Mud Woman Rolls On

Mud Woman Rolls On

2011
Artist
Roxanne Swentzell, Santa Clara, American, 1962-
Born: Taos, NM
Work Locations: New Mexico
Culture
Santa Clara
sculpture
Unfired and fired clay, and plant fiber
Dedicated to Nancy Blomberg in gratitude for her service to the Denver Art Museum
2010.570

Roxanne Swentzell (Santa Clara, born 1962), Mud Woman Rolls On, 2011. Unfired and fired clay and plant fiber; 120 ¼ x 151 ½ x 81 5/8 in. Dedicated to Nancy Blomberg in gratitude for her service to the Denver Art Museum, 2010.570. © Roxanne Swentzell

Dimensions
height: 106 1/2 in, 270.5100 cm; height: 120 1/4 in, 305.4350 cm; length: 151 1/2 in, 384.8100 cm; width: 81 5/8 in, 207.3275 cm
Department
Native Arts
Collection
Indigenous Arts of North America
Artist Roxanne Swentzell says about this sculpture: " When asked to create a piece for the Denver Art Museum, I wanted the viewer to start with a perspective of Earth and Mother. Having a Mother made of clay is an appropriate beginning to our Native world.

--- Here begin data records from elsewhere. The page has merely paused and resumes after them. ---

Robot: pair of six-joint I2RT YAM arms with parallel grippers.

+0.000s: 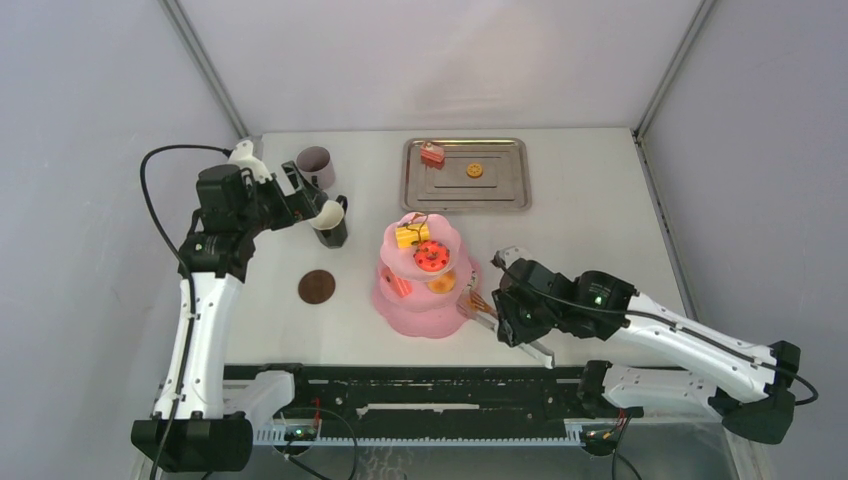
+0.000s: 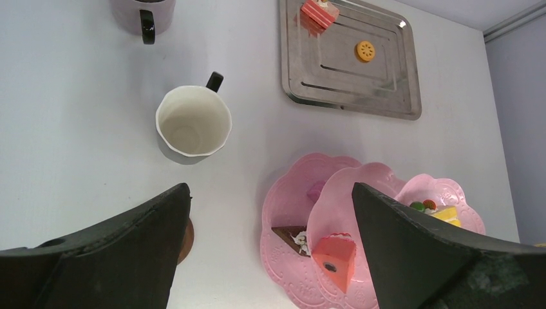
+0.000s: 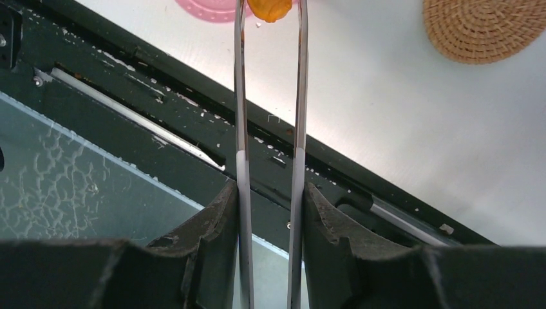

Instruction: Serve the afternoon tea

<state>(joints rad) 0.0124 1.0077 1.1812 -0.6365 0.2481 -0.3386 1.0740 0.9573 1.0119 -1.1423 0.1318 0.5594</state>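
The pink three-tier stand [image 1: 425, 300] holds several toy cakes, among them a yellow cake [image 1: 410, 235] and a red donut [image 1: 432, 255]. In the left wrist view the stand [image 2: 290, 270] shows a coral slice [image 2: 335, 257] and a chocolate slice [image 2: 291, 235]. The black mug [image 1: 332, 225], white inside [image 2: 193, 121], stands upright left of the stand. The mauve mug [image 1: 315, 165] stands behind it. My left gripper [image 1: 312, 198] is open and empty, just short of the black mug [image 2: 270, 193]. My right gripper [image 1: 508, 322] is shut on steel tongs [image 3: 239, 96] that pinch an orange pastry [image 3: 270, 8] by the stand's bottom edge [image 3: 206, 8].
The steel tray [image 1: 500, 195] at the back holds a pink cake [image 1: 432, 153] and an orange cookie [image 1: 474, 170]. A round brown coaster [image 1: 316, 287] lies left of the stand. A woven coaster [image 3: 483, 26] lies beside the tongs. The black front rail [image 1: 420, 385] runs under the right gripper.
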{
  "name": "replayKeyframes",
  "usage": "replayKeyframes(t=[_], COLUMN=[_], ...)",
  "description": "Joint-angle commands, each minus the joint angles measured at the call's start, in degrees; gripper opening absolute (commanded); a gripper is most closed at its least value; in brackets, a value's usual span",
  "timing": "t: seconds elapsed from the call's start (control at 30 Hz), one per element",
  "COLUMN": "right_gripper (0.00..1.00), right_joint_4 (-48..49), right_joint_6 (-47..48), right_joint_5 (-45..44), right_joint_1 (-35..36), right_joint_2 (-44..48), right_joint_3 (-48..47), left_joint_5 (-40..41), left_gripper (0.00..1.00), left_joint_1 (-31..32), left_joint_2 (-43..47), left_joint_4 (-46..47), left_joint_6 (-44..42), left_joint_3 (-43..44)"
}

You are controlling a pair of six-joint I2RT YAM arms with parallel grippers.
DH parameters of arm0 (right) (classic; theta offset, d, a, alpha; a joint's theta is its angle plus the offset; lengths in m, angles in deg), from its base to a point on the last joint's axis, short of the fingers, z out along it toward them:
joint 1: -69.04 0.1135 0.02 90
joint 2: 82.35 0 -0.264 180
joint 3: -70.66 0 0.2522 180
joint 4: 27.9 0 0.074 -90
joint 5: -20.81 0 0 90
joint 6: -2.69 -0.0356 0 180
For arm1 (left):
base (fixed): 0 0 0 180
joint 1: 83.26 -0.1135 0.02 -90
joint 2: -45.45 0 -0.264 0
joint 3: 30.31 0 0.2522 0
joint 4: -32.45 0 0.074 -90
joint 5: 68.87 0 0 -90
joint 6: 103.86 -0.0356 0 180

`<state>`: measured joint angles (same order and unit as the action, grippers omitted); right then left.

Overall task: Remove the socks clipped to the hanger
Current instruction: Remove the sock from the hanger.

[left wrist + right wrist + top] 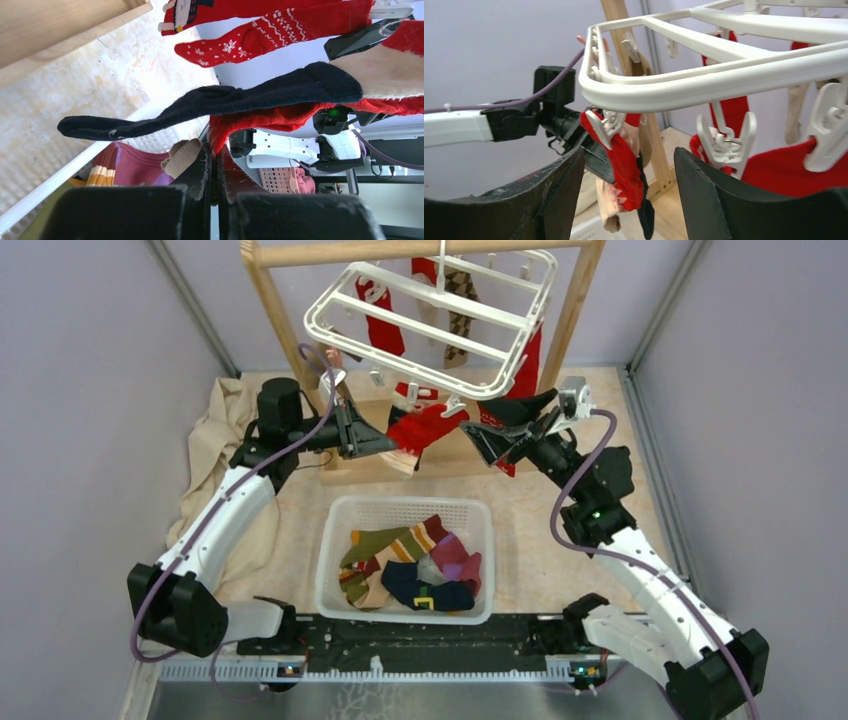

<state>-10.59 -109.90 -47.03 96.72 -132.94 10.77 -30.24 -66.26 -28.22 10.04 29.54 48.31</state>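
Observation:
The white slatted hanger (430,315) hangs tilted from the wooden frame, with red and argyle socks (385,325) clipped under it. My left gripper (385,445) is shut on the edge of a red sock (428,425) that a front clip (606,127) still holds. In the left wrist view the pads (202,170) pinch the red fabric (260,120), and a dark sock (210,102) hangs just above it. My right gripper (500,430) stands open just under the hanger's front rail (704,80). Its fingers (709,195) hold nothing, and a white clip (726,137) hangs above the right one.
A white mesh basket (405,502) holding several loose socks stands between the arms. The wooden frame's posts (270,300) flank the hanger, and its base board lies behind the basket. A beige cloth (215,440) is heaped at the left. Purple walls enclose the table.

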Motion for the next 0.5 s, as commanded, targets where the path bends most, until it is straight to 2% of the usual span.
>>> replayKeyframes(t=[0.0,0.17,0.47], right_gripper=[0.66,0.63,0.55], right_joint_4=[9.5,13.9,17.8], right_joint_6=[-4.2,-7.0,-8.3], right_joint_5=[6.0,8.3,7.3], right_joint_1=[-0.5,-0.4,-0.4], right_joint_2=[-2.3,-5.2,-7.5], right_joint_3=[-1.2,-2.4,-3.4], left_joint_5=[-2.3,-2.8,-3.0], left_gripper=[0.00,0.00,0.00], left_joint_1=[-0.4,-0.4,-0.1], left_joint_2=[-0.6,-0.8,-0.8], left_joint_4=[-1.8,-3.4,-4.8], left_joint_6=[-1.6,-2.2,-2.7], left_joint_3=[1.5,0.5,-1.1])
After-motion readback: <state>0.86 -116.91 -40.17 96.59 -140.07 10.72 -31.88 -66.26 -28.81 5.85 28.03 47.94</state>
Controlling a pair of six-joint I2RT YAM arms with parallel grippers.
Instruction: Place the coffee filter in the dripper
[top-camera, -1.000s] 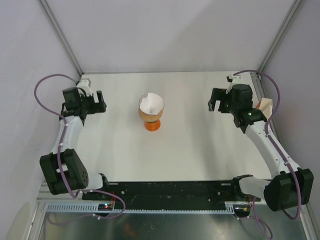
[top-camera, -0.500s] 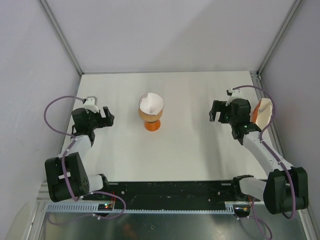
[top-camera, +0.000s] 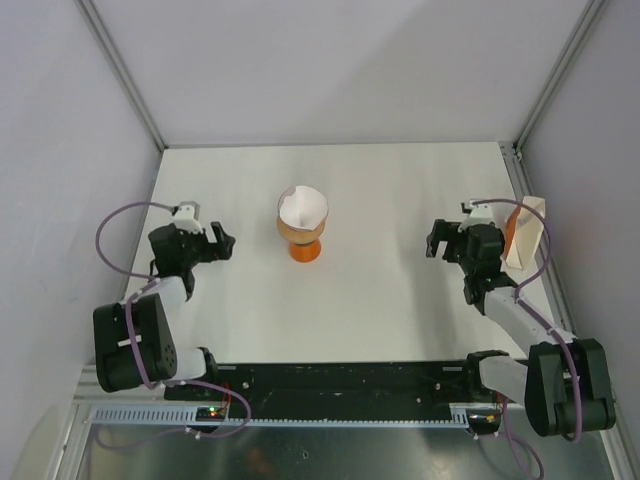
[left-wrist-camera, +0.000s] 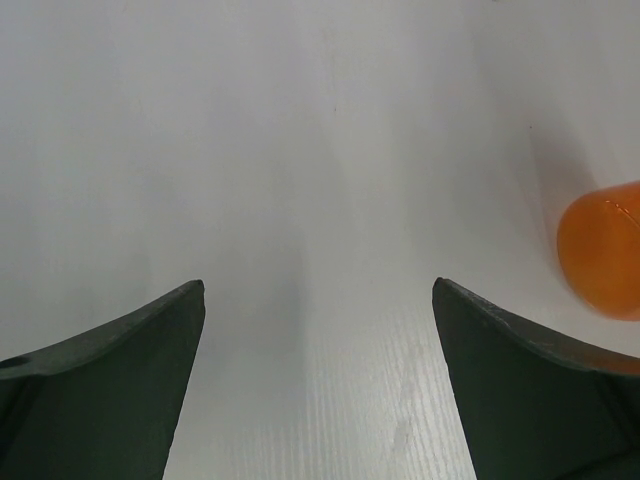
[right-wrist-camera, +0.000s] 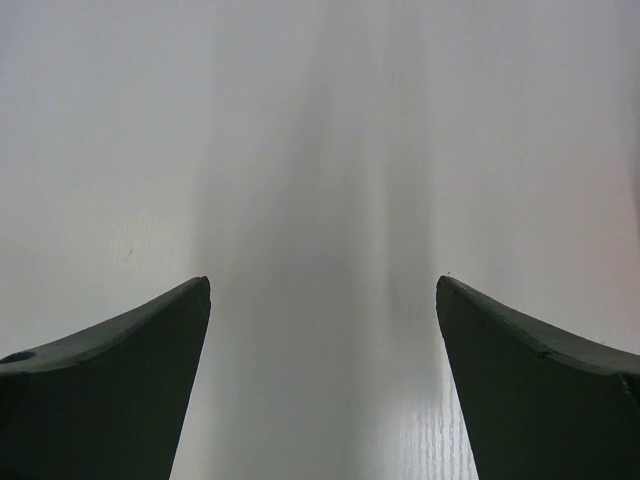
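Note:
The coffee filter, a white paper cone, sits open-mouthed on top of the orange stand at the table's middle. The dripper around it is clear and barely shows from above. My left gripper is low over the table to the left of the stand, open and empty. In the left wrist view, bare table lies between the fingers of the left gripper and the stand's orange base is at the right edge. My right gripper is to the right of the stand, open over bare table.
A tan and white object leans at the table's right edge, just behind the right wrist. Grey walls close in the table on the left, back and right. The arm bases sit on the black rail at the near edge.
Both arms have drawn back toward the near edge and lowered, grippers still open. The tan and white object at the right edge shows more fully. The filter and stand have not moved.

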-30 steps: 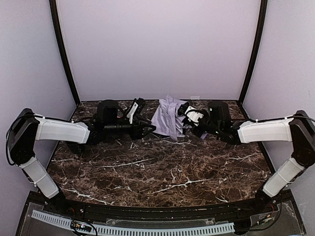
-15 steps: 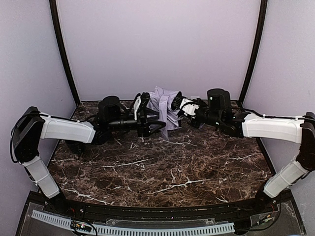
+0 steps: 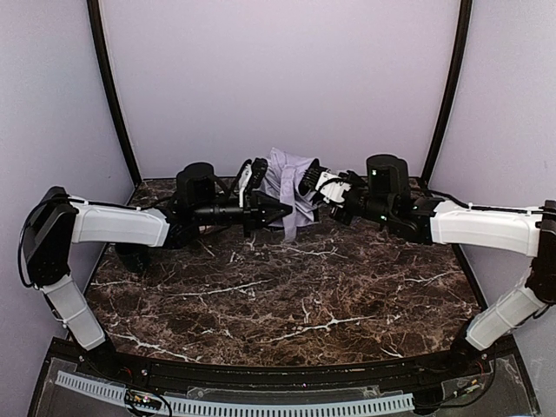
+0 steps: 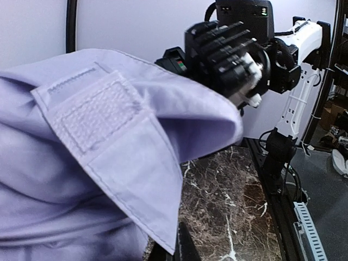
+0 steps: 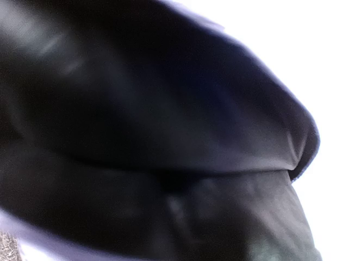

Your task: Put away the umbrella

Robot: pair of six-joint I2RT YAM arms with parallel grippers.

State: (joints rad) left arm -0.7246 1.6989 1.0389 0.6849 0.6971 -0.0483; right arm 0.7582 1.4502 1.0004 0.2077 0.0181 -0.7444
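Umbrella hangs bunched above the far side of the surface, right fingers clamped nearly shut on it to keep it aloft, left fingers pinched shut on a fabric flap, probably to wrap it.

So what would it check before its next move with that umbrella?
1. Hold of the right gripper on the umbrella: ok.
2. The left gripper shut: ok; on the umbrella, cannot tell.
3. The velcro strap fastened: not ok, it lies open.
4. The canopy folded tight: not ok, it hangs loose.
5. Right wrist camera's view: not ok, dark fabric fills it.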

We are all from this Mother, all from this Earth: made of her and will return to her. The Mother holds the largest child, who’s holding the next child, who’s holding the next and so on. I love the idea that we all come from the Earth, generation after generation; an endless family of life . . . We are the Mothers of the next generation and the daughters of the last. Male or female, in the Pueblo world, we are “Mothers” (nurturers) of the generations to come . . . In a world that supports life it’s our work now, as it was for our parents and ancestors before us, and it will become the work of our children. The Mother figure is very large; the children are more human size. From this, perspective viewers see their place in creation more clearly. They view themselves in the context of generations from the beginning of time into the future, all connected. To hurt one part of the chain of life is to disrupt the flow that nurtures the generations to come. I believe this story is certainly one that needs telling at this time."